WHAT YOU NEED TO DO: All that should be output is the block of lines below from the line with "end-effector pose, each" to the line with "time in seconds", both included, exactly as written.

------------------------------------------------------------

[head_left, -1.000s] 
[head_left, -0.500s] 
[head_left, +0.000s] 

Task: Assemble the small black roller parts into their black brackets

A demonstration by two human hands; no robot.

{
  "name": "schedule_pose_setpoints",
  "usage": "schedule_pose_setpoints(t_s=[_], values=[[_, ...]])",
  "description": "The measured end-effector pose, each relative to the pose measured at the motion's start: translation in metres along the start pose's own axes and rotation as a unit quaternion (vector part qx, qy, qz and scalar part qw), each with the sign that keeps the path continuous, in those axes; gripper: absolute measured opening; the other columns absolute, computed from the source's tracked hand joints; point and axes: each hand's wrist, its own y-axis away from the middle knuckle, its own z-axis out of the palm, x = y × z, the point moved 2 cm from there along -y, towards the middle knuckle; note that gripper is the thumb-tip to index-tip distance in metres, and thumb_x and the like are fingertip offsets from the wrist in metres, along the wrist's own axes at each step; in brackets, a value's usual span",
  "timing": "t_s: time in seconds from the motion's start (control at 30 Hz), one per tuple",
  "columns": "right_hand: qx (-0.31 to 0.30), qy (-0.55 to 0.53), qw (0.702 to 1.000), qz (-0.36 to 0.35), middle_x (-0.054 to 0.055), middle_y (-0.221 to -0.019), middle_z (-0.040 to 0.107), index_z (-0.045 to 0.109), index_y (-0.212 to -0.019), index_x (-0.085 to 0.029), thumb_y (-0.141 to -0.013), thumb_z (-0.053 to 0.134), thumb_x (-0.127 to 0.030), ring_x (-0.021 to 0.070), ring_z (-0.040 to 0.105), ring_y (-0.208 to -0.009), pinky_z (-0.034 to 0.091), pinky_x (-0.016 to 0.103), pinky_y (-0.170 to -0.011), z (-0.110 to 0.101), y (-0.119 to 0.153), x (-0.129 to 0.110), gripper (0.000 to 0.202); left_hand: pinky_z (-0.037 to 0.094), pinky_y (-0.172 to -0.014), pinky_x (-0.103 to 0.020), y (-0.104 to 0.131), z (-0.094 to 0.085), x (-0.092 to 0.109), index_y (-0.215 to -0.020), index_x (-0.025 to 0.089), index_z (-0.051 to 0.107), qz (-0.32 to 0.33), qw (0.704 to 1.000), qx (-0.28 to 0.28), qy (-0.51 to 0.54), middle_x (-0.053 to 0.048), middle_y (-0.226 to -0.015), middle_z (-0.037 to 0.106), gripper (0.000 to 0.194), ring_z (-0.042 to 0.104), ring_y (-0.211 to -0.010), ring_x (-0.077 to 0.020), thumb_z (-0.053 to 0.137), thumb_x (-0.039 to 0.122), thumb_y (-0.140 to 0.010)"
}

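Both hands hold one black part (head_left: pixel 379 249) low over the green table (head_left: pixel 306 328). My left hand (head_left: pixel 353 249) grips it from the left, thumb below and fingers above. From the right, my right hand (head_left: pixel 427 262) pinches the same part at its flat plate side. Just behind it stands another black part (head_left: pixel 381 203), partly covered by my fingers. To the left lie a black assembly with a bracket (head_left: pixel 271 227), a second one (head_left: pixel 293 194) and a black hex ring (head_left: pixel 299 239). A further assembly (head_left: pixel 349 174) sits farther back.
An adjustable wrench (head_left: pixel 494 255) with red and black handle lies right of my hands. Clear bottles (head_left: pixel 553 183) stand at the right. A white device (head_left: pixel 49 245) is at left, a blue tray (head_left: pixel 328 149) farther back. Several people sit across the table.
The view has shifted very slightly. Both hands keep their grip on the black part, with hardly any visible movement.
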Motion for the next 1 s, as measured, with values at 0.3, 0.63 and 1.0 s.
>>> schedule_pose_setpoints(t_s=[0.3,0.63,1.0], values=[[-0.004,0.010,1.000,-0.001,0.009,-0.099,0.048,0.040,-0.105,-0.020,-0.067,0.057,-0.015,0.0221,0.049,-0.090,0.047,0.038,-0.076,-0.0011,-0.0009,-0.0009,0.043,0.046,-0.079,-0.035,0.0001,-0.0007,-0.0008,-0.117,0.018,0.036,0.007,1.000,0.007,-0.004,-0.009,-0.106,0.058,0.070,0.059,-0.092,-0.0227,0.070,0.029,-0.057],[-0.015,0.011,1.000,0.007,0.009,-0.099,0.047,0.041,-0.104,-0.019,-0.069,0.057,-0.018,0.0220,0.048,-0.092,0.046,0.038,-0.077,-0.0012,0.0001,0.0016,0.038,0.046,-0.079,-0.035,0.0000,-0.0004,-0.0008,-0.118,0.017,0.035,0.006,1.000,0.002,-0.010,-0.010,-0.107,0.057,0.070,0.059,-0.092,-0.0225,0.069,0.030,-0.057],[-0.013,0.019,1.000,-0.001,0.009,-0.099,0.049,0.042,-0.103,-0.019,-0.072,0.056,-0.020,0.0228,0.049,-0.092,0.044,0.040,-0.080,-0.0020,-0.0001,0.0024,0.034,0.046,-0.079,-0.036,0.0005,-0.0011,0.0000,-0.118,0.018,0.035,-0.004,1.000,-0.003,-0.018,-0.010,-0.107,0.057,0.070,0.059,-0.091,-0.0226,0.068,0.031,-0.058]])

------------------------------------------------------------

YOUR RESPONSE:
  "description": "The measured end-effector pose, each relative to the pose measured at the motion's start: translation in metres along the start pose's own axes and rotation as a unit quaternion (vector part qx, qy, qz and scalar part qw), each with the sign that keeps the path continuous, in those axes; gripper: absolute measured opening; the other columns absolute, computed from the source's tracked hand joints; point and axes: each hand's wrist, its own y-axis away from the middle knuckle, its own z-axis out of the palm, x = y × z, the point moved 2 cm from there along -y, towards the middle knuckle; note that gripper is the thumb-tip to index-tip distance in metres, and thumb_x and the like are fingertip offsets from the wrist in metres, along the wrist's own axes at each step; in brackets, a value's usual span",
  "timing": "t_s: time in seconds from the motion's start (control at 30 Hz), one per tuple",

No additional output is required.